TASK OBJECTIVE:
Give back the data below exactly, with every line kept the same.

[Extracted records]
= = = = = = =
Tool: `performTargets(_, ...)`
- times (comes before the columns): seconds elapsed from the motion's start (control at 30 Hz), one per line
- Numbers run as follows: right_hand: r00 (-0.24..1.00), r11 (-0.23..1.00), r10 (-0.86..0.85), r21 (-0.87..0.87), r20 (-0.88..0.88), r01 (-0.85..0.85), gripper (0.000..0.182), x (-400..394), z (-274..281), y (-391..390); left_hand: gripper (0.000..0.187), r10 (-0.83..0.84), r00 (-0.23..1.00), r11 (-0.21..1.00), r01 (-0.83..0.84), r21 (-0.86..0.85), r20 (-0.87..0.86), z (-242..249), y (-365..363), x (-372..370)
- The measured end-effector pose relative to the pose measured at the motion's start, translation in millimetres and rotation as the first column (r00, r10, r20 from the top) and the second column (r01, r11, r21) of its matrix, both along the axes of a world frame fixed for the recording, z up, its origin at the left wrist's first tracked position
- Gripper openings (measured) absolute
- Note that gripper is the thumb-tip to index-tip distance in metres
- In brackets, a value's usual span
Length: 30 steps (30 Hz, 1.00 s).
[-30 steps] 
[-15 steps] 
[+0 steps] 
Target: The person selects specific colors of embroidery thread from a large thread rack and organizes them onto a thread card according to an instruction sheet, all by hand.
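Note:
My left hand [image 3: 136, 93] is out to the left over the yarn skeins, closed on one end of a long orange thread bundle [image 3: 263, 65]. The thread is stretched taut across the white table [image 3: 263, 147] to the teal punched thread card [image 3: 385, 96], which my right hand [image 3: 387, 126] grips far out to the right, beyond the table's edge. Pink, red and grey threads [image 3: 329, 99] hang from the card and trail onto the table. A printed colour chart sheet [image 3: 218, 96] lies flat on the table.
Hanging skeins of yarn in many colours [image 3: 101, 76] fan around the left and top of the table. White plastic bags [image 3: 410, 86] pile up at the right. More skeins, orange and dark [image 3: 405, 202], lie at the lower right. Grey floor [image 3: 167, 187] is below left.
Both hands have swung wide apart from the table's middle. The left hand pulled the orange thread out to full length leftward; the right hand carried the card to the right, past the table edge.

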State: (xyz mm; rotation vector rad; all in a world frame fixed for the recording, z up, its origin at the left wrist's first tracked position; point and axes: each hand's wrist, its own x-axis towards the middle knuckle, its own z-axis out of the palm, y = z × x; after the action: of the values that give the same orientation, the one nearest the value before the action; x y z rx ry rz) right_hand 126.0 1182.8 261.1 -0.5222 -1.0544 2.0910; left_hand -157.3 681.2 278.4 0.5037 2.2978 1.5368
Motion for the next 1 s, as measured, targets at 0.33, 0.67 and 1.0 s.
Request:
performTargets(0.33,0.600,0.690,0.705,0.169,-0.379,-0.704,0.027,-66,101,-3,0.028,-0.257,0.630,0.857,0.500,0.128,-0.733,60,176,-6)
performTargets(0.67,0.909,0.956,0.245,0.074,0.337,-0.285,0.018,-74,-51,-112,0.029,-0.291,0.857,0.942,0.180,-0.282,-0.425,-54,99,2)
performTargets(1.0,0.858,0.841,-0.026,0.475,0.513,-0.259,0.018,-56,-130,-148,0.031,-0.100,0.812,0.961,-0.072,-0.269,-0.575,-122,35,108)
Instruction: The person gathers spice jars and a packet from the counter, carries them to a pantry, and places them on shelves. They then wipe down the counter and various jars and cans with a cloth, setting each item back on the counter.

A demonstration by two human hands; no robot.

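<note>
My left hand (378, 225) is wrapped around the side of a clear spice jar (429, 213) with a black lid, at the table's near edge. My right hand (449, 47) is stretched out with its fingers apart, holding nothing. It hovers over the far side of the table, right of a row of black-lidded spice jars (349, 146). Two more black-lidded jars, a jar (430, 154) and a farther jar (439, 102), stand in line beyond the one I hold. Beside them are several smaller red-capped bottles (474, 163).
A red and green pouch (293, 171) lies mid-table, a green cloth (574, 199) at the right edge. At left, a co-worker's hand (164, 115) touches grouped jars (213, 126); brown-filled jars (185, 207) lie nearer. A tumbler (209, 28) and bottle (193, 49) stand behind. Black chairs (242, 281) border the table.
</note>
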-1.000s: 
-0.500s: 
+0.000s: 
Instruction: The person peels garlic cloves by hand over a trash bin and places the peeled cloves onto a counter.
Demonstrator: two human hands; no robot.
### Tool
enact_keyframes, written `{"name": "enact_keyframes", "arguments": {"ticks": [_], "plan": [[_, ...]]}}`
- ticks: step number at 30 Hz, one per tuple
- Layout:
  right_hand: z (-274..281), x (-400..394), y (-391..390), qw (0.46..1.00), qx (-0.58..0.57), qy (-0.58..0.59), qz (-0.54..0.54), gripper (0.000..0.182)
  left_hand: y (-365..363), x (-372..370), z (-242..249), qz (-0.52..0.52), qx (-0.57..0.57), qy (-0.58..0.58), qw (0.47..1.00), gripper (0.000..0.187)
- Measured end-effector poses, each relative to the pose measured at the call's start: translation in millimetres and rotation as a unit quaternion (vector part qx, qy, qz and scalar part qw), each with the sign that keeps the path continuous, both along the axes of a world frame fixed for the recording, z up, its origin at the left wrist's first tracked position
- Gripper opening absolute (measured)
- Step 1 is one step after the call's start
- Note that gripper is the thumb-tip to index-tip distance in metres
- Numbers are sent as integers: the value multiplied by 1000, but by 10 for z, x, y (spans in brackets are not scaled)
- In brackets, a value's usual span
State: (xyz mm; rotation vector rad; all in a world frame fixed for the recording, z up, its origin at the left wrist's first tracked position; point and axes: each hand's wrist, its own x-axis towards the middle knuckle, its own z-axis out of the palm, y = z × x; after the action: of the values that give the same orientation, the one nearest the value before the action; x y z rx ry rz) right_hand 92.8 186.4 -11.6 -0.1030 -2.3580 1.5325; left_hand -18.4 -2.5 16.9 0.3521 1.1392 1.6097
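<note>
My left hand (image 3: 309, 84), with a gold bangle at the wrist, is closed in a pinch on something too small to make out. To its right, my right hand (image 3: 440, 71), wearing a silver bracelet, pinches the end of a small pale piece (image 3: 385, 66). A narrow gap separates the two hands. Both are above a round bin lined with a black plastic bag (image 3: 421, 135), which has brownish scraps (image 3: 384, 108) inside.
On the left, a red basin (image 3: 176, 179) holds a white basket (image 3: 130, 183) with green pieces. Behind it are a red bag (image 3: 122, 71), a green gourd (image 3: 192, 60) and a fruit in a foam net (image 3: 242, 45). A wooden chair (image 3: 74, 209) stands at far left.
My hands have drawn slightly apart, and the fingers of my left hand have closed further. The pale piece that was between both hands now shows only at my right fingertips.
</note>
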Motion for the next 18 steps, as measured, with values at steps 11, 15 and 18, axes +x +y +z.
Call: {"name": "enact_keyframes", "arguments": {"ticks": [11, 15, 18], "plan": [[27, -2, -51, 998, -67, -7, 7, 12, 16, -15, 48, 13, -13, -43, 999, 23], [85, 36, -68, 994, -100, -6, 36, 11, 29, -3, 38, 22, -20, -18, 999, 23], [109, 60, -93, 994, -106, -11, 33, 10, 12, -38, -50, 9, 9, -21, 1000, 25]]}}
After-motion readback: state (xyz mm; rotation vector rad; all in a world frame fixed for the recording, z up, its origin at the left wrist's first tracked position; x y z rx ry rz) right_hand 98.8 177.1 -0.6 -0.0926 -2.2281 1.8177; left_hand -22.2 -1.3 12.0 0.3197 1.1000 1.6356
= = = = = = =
RESPONSE:
Tool: `performTargets(_, ...)`
- times (comes before the columns): seconds elapsed from the motion's start (control at 30 Hz), one per line
- Numbers run as follows: right_hand: r00 (-0.24..1.00), r11 (-0.23..1.00), r10 (-0.86..0.85), r21 (-0.87..0.87), r20 (-0.88..0.88), r01 (-0.85..0.85), gripper (0.000..0.182), x (-400..394), z (-274..281), y (-391..390); left_hand: gripper (0.000..0.187), r10 (-0.83..0.84), r00 (-0.23..1.00), r11 (-0.21..1.00), r01 (-0.83..0.84), r21 (-0.86..0.85), r20 (-0.87..0.86), z (-242..249), y (-365..363), x (-372..370)
- The measured end-effector pose relative to the pose measured at the motion's start, translation in millimetres and rotation as the first column (r00, r10, r20 from the top) and the second column (r01, r11, r21) of its matrix, both along the axes of a world frame fixed for the recording, z up, its origin at the left wrist's first tracked position
- Gripper openings (measured) absolute
- Note that gripper is the thumb-tip to index-tip distance in metres
- In brackets, a value's usual span
Length: 30 steps (30 Hz, 1.00 s).
[-30 steps] 
[-15 steps] 
[+0 steps] 
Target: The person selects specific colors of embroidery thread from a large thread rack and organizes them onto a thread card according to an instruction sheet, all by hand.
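Note:
My left hand [image 3: 136, 93] is out to the left over the yarn skeins, closed on one end of a long orange thread bundle [image 3: 263, 65]. The thread is stretched taut across the white table [image 3: 263, 147] to the teal punched thread card [image 3: 385, 96], which my right hand [image 3: 387, 126] grips far out to the right, beyond the table's edge. Pink, red and grey threads [image 3: 329, 99] hang from the card and trail onto the table. A printed colour chart sheet [image 3: 218, 96] lies flat on the table.
Hanging skeins of yarn in many colours [image 3: 101, 76] fan around the left and top of the table. White plastic bags [image 3: 410, 86] pile up at the right. More skeins, orange and dark [image 3: 405, 202], lie at the lower right. Grey floor [image 3: 167, 187] is below left.
Both hands have swung wide apart from the table's middle. The left hand pulled the orange thread out to full length leftward; the right hand carried the card to the right, past the table edge.
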
State: (xyz mm; rotation vector rad; all in a world frame fixed for the recording, z up, its origin at the left wrist's first tracked position; point and axes: each hand's wrist, its own x-axis towards the middle knuckle, its own z-axis out of the palm, y = z × x; after the action: of the values that give the same orientation, the one nearest the value before the action; x y z rx ry rz) right_hand 126.0 1182.8 261.1 -0.5222 -1.0544 2.0910; left_hand -157.3 681.2 278.4 0.5037 2.2978 1.5368
Motion for the next 1 s, as measured, targets at 0.33, 0.67 and 1.0 s.
Request:
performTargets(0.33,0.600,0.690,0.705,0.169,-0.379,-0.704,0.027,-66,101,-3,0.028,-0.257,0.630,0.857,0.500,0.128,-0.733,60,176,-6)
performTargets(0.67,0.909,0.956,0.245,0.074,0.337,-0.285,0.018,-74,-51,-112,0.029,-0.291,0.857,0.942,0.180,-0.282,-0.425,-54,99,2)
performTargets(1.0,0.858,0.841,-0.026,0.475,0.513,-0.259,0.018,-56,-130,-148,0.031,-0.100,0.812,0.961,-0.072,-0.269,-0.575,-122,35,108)
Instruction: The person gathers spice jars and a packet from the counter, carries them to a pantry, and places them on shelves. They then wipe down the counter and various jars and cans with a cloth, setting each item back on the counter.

A demonstration by two human hands; no robot.

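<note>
My left hand (378, 225) is wrapped around the side of a clear spice jar (429, 213) with a black lid, at the table's near edge. My right hand (449, 47) is stretched out with its fingers apart, holding nothing. It hovers over the far side of the table, right of a row of black-lidded spice jars (349, 146). Two more black-lidded jars, a jar (430, 154) and a farther jar (439, 102), stand in line beyond the one I hold. Beside them are several smaller red-capped bottles (474, 163).
A red and green pouch (293, 171) lies mid-table, a green cloth (574, 199) at the right edge. At left, a co-worker's hand (164, 115) touches grouped jars (213, 126); brown-filled jars (185, 207) lie nearer. A tumbler (209, 28) and bottle (193, 49) stand behind. Black chairs (242, 281) border the table.
</note>
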-1.000s: 
-0.500s: 
+0.000s: 
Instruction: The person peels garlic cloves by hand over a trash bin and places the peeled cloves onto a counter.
Demonstrator: two human hands; no robot.
### Tool
enact_keyframes, written `{"name": "enact_keyframes", "arguments": {"ticks": [_], "plan": [[_, ...]]}}`
- ticks: step number at 30 Hz, one per tuple
- Layout:
  right_hand: z (-274..281), x (-400..394), y (-391..390), qw (0.46..1.00), qx (-0.58..0.57), qy (-0.58..0.59), qz (-0.54..0.54), gripper (0.000..0.182)
  left_hand: y (-365..363), x (-372..370), z (-242..249), qz (-0.52..0.52), qx (-0.57..0.57), qy (-0.58..0.58), qw (0.47..1.00), gripper (0.000..0.187)
- Measured end-effector poses, each relative to the pose measured at the call's start: translation in millimetres and rotation as a unit quaternion (vector part qx, qy, qz and scalar part qw), each with the sign that keeps the path continuous, both along the axes of a world frame fixed for the recording, z up, its origin at the left wrist's first tracked position
- Gripper opening absolute (measured)
- Step 1 is one step after the call's start
- Note that gripper is the thumb-tip to index-tip distance in metres
- Numbers are sent as integers: the value multiplied by 1000, but by 10 for z, x, y (spans in brackets are not scaled)
- In brackets, a value's usual span
State: (xyz mm; rotation vector rad; all in a world frame fixed for the recording, z up, its origin at the left wrist's first tracked position; point and axes: each hand's wrist, its own x-axis towards the middle knuckle, its own z-axis out of the palm, y = z × x; after the action: of the values that give the same orientation, the one nearest the value before the action; x y z rx ry rz) right_hand 92.8 186.4 -11.6 -0.1030 -2.3580 1.5325; left_hand -18.4 -2.5 16.9 0.3521 1.1392 1.6097
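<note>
My left hand (image 3: 309, 84), with a gold bangle at the wrist, is closed in a pinch on something too small to make out. To its right, my right hand (image 3: 440, 71), wearing a silver bracelet, pinches the end of a small pale piece (image 3: 385, 66). A narrow gap separates the two hands. Both are above a round bin lined with a black plastic bag (image 3: 421, 135), which has brownish scraps (image 3: 384, 108) inside.
On the left, a red basin (image 3: 176, 179) holds a white basket (image 3: 130, 183) with green pieces. Behind it are a red bag (image 3: 122, 71), a green gourd (image 3: 192, 60) and a fruit in a foam net (image 3: 242, 45). A wooden chair (image 3: 74, 209) stands at far left.
My hands have drawn slightly apart, and the fingers of my left hand have closed further. The pale piece that was between both hands now shows only at my right fingertips.
</note>
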Motion for the next 18 steps, as measured, with values at steps 11, 15 and 18, axes +x +y +z.
Call: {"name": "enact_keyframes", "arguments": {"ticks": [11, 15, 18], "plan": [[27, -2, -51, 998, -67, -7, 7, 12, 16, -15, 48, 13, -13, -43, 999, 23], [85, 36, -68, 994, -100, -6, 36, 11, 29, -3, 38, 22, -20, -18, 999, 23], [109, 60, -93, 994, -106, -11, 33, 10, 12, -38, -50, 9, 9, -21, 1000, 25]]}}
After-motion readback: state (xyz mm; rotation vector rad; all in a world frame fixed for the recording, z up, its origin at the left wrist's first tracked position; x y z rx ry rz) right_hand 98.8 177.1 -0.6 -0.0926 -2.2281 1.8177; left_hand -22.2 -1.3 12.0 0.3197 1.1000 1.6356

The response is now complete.